On Tue, 20 Sep 2022 10:55:27 -0500
"Eric W. Biederman" <ebiederm@xxxxxxxxxxxx> wrote:
> Linus Torvalds <torvalds@xxxxxxxxxxxxxxxxxxxx> writes:
>
> > On Mon, Sep 19, 2022 at 4:58 PM Linus Torvalds
> > <torvalds@xxxxxxxxxxxxxxxxxxxx> wrote:
> >>
> >> This is not some kind of "a few special things".
> >>
> >> This is things like absolutely _anything_ that allocates memory, or
> >> takes a lock, or does a number of other things.
> >
> > Examples of "number of other things" ends up being things like
> > "accessing user memory", which depending on what you are doing may
> > be very common too.
> >
> > And btw, it's not only about the (multiple kinds of) atomic regions.
> >
> > We have other context rules in the kernel too, like "does floating
> > point or vector unit calculations". Which you can actually do, but
> > only in a kernel_fpu_begin/kernel_fpu_end region.
> >
> > Now, the floating point thing is rare enough that it's probably fine
> > to just say "no floating point at all in Rust code". It tends to be
> > very special code, so you'd write it in C or inline assembly,
> > because you're doing special things like using the vector unit for
> > crypto hashes using special CPU instructions.
>
> I just want to point out that there are ways of representing things
> like the context you are running in during compile time.
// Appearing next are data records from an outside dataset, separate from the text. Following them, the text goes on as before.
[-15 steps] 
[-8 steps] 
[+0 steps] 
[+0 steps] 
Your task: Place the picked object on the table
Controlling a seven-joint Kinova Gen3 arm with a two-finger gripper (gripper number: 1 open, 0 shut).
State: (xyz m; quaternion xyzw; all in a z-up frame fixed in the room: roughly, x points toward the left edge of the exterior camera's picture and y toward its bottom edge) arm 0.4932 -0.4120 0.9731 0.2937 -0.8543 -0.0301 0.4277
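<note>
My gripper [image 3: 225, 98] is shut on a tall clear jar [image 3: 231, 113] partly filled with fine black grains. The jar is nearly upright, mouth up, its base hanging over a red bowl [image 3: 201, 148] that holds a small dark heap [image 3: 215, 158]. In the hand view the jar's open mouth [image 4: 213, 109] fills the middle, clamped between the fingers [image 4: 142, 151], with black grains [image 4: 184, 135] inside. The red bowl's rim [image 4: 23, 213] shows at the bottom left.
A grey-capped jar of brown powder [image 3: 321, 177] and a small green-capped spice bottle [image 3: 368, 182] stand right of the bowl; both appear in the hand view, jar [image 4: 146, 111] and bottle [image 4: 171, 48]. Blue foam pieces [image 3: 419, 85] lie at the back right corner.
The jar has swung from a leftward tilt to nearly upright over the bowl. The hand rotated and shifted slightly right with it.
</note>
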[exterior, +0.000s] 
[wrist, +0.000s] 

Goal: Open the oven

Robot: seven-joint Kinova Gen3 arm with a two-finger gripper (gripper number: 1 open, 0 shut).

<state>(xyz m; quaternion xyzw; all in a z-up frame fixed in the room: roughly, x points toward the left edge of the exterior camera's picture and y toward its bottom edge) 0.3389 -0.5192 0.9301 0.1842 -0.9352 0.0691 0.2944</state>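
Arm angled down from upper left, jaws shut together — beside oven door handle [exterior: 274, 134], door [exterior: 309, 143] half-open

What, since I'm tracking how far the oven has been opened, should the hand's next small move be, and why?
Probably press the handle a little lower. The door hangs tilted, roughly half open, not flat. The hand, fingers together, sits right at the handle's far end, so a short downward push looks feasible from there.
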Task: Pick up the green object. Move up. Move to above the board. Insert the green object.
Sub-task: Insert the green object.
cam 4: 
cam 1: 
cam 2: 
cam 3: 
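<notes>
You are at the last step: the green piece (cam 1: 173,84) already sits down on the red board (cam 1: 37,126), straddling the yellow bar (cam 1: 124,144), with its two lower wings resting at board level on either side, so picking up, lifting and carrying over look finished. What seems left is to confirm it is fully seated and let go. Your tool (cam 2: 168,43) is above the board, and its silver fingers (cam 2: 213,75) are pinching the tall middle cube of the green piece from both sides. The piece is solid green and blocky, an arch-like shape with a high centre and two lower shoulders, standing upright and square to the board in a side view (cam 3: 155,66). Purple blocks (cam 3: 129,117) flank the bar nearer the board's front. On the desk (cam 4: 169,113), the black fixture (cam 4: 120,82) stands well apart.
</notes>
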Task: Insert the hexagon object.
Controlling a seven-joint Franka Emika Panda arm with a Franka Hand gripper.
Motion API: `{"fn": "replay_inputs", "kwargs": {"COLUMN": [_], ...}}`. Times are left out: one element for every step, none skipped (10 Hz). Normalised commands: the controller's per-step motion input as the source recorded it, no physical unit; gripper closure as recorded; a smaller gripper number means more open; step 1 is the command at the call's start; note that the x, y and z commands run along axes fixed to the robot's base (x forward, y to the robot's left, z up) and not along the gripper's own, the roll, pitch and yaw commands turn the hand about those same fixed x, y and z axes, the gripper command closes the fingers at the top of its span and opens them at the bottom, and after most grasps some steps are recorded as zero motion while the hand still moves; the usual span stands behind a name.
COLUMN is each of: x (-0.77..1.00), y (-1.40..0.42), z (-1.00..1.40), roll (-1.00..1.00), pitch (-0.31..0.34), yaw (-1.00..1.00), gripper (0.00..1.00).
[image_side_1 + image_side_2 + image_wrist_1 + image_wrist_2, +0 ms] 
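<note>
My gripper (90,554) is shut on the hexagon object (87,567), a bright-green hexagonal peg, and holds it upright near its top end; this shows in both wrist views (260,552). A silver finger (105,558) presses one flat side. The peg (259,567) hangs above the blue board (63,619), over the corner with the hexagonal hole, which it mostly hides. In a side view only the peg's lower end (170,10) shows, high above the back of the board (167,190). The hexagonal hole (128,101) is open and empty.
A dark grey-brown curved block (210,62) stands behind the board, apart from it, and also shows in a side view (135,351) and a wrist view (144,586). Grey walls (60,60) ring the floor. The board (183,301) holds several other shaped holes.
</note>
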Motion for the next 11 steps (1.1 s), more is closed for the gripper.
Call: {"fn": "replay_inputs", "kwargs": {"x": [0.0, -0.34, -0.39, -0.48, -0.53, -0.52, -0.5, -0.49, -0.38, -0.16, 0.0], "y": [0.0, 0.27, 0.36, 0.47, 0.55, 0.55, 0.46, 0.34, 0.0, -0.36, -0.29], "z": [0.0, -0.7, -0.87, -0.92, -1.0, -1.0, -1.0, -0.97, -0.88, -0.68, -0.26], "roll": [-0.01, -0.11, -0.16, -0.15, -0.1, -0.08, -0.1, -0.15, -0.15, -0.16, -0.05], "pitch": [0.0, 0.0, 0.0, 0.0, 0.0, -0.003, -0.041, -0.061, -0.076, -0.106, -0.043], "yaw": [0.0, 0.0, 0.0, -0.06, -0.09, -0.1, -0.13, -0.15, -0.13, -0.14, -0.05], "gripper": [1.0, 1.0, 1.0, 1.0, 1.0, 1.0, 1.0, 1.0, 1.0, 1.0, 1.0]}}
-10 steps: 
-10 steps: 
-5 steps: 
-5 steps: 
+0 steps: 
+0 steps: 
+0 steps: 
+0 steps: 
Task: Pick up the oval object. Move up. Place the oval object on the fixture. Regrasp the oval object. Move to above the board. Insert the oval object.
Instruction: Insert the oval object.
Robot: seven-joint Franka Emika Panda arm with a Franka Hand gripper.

I won't
> argue they are necessarily practical, but there are ways and by
> exploring those ways some practical solutions may result.
>
> Instead of saying:
> spin_lock(&lock);
> do_something();
> spin_unlock(&lock);
>
> It is possible to say:
> with_spin_lock(&lock, do_something());
>
> This can be taken a step farther and with_spin_lock can pass a
> ``token'' say a structure with no members that disappears at compile
> time that let's the code know it has the spinlock held.
>
> In C I would do:
> struct have_spin_lock_x {
> // nothing
> };
>
> do_something(struct have_spin_lock_x context_guarantee)
> {
> ...;
> }
>
> I think most of the special contexts in the kernel can be represented
> in a similar manner. A special parameter that can be passed and will
> compile out.
>
> I don't recall seeing anything like that tried in the kernel so I
> don't know if it makes sense or if it would get too wordy to live,
> but it is possible. If passing a free context parameter is not too
> wordy it would catch silly errors, and would hopefully leave more
> mental space for developers to pay attention to the other details of
> the problems they are solving.
>
> *Shrug* I don't know if rust allows for free parameters like that and
> if it does I don't know if it would be cheap enough to live.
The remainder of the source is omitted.